Ross Ulbricht, the man behind the infamous darknet market Silk Road, has been transferred to a new prison facility.
Leaving his previous detention facility, USP Florence in Colorado, Ulbricht is now reportedly being held at USP Tucson, another high-security facility.
This is not the first time that Ulbricht has been moved from one prison to another, but the current one was recommended by the judge who was in control of the case, Katherine Bolan Forrest.
Although, her primary suggestion was FCI Petersburg, a medium security prison which would have given Ulbricht a safer environment for serving his sentence.
UPS Tucson in Arizona is said to have a high number of sex offenders due to their Sex Offender Management Program, but it holds fewer murderers and violent gang members than the previous prison in which Ulbricht had resided.
The prison facility was Ulbricht’s second choice for permanent prison.
He was previously held in solitary confinement, and then sent for one week in Oklahoma FTC before being transferred to UPS Tucson.
Silk Road and Ross Ulbricht’s Arrest
Ulbricht was arrested in 2013 after he was discovered to be the “Dread Pirate Roberts,” a pseudonym used by the Silk Road’s mysterious creator.
Silk Road was an extensive darknet market where vendors could sell drugs and other illegal goods.
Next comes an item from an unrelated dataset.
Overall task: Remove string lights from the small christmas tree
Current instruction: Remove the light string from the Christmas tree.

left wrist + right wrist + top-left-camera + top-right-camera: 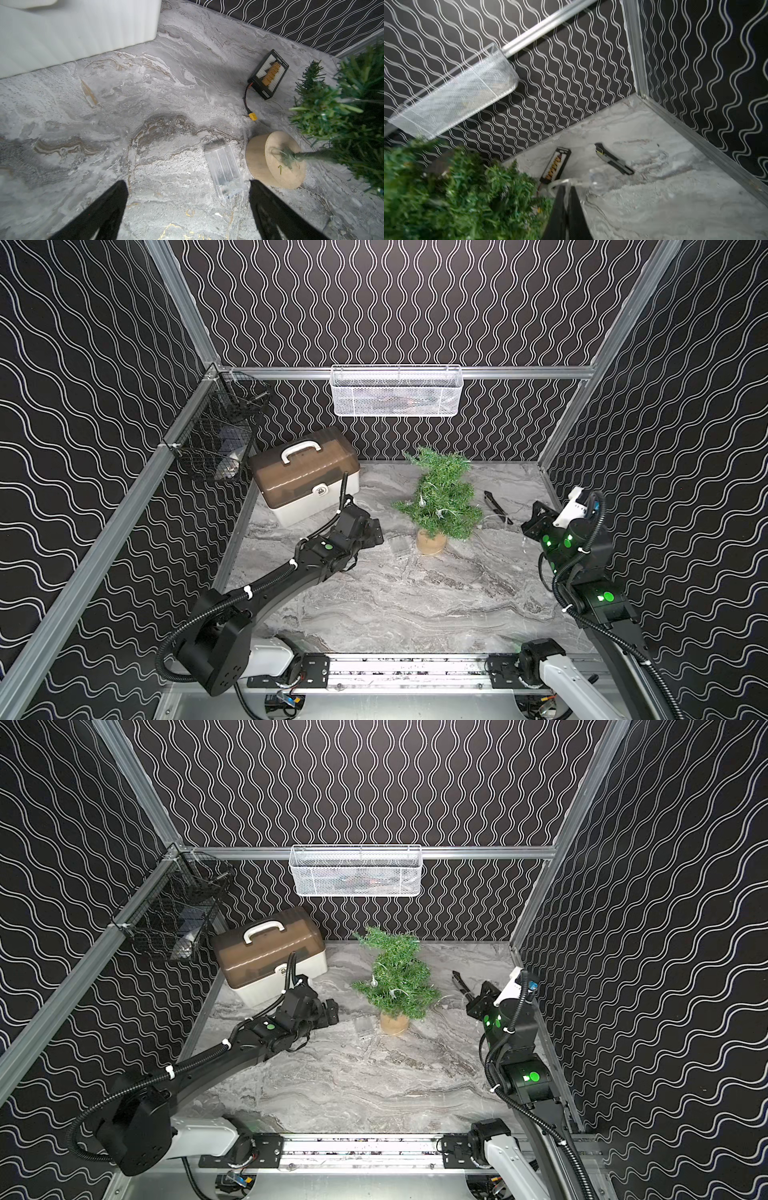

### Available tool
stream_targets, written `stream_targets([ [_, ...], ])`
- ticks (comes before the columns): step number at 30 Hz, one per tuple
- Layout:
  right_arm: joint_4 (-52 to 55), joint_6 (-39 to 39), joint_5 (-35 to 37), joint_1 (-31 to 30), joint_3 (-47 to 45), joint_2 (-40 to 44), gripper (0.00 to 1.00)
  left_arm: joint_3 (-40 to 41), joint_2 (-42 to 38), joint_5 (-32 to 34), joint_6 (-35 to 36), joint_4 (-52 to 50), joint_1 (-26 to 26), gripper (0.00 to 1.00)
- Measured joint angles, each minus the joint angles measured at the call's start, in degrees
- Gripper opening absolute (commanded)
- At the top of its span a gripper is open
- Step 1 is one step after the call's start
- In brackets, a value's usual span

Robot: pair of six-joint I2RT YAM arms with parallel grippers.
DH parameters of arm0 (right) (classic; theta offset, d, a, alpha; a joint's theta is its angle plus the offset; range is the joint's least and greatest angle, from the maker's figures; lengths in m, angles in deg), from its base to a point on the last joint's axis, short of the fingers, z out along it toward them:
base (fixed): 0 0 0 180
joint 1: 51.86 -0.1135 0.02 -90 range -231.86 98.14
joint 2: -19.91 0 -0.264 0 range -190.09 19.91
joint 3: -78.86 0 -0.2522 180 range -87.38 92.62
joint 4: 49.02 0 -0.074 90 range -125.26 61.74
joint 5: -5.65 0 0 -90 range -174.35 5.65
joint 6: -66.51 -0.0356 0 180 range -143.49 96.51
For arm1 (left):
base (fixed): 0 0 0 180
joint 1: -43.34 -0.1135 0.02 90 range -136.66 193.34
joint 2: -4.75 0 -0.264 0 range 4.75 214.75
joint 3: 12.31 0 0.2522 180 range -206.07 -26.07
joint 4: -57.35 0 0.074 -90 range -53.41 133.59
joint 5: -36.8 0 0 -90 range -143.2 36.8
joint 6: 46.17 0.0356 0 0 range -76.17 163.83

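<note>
The string lights (422,502), a thin silvery wire with small clear teardrop bulbs, are wound through the small bushy green christmas tree (442,493), which stands right of centre in both top views on its tan burlap-wrapped base (276,160). The wire ends in a clear rectangular plastic box (225,170), flat on the grey marbled table (415,605) and almost touching the base on its left.

The left gripper (187,184) is the nearer arm to that box. Its jaws stand wide apart and empty, left of the box in the top views, and the box's long axis runs roughly along the fingers' reach.

At the frame's right, the right gripper (566,187) has its jaws together, apparently pinching a loose run of wire beside one bulb.

A black utility knife (496,506) lies beyond it.
</note>
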Motion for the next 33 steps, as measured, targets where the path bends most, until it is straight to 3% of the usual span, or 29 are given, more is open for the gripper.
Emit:
stream_targets([
  [7,3.63,-8.31,-2.49,0.0,-12.44,3.1,0.0,0.0,-0.11,0.04,0.0,-0.04,0.0,0.95],
  [8,4.02,-9.55,-2.71,0.0,-14.34,3.76,0.05,0.0,-0.24,0.17,0.0,-0.04,0.0,0.95],
  [11,4.87,-12.74,-3.39,0.0,-18.43,4.39,0.33,0.0,-0.42,0.2,0.0,0.0,0.0,0.95],
  [12,5.22,-13.38,-4.0,0.0,-19.32,4.37,0.38,0.0,-0.42,0.17,0.0,-0.02,0.0,0.95],
  [21,4.37,-13.49,-8.26,-0.02,-22.47,4.28,0.55,0.0,-0.37,0.17,0.0,0.0,0.0,0.95],
  [25,-4.46,-10.1,-13.57,-0.2,-24.96,0.11,0.57,-0.02,-0.37,0.17,0.0,-0.02,0.0,0.95],
  [33,-30.93,-4.92,-19.5,-1.22,-30.88,-16.13,0.61,-0.79,-0.28,0.0,0.02,-0.11,0.0,0.95],
])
There were ordinary items on the market as well, such as books, art, clothing and even milk.
The few restrictions on the site included child exploitation material, stolen credit cards and assassination services.
The reason for that is because of Ulbricht’s belief that people should have the right to sell and buy whatever they liked as long as they did not hurt anyone.
The Silk Road website was created in 2011, and it was up and running until Ulbricht’s arrest in 2013. He was reportedly caught after posting his Gmail address online, according to court documents.
During the trial, the defense argued that even though Ulbricht did create the Silk Road, he handed the reins of the site over to someone else who had then committed the crimes Ulbricht was being charged with.
Ulbricht pleaded “not guilty,” but he was charged with computer hacking, money laundering and conspiracy to traffic narcotics by means of the internet.
In May 2015, Ulbricht was sentenced to double life imprisonment without the possibility of parole, plus 40 years.
Lyn Ulbricht, Ross Ulbricht’s mother, said that digital evidence can be easily changed or planted.
According to her, anyone getting a life sentence based on digital evidence is a travesty of justice.
She said that the case was corrupted, referring to the fact that two agents—Shaun Bridges and Carl Force—who worked on the case were sentenced for multiple charges.
After the Conviction
During the judicial proceedings, Ulbricht was kept in the Metropolitan Correctional Center in New York.
After being convicted, he was transferred to USP Florence, a facility for high-risk prisoners in Colorado, also known as the Alcatraz of the Rockies. The prison has housed some of the most violent offenders.
Ulbricht’s mother claimed that the transfer wasn’t made because he is violent, but because of the excessive sentence he was given.
Ulbricht is currently being held in USP Tucson, Arizona.
His mother is hopeful that Ulbricht will be someday moved to a low-security prison, as she describes him as a peaceful and compassionate person, and not at all a dangerous criminal.
The family is currently working on a petition aimed at freeing Ulbricht. At press time, it has gained over 125,000 signatures and counting.
The clemency petition is addressed to U.S. President Donald Trump and is hosted on Change.org, with the request that Ulbricht deserves mercy because of his unfair investigation and trial.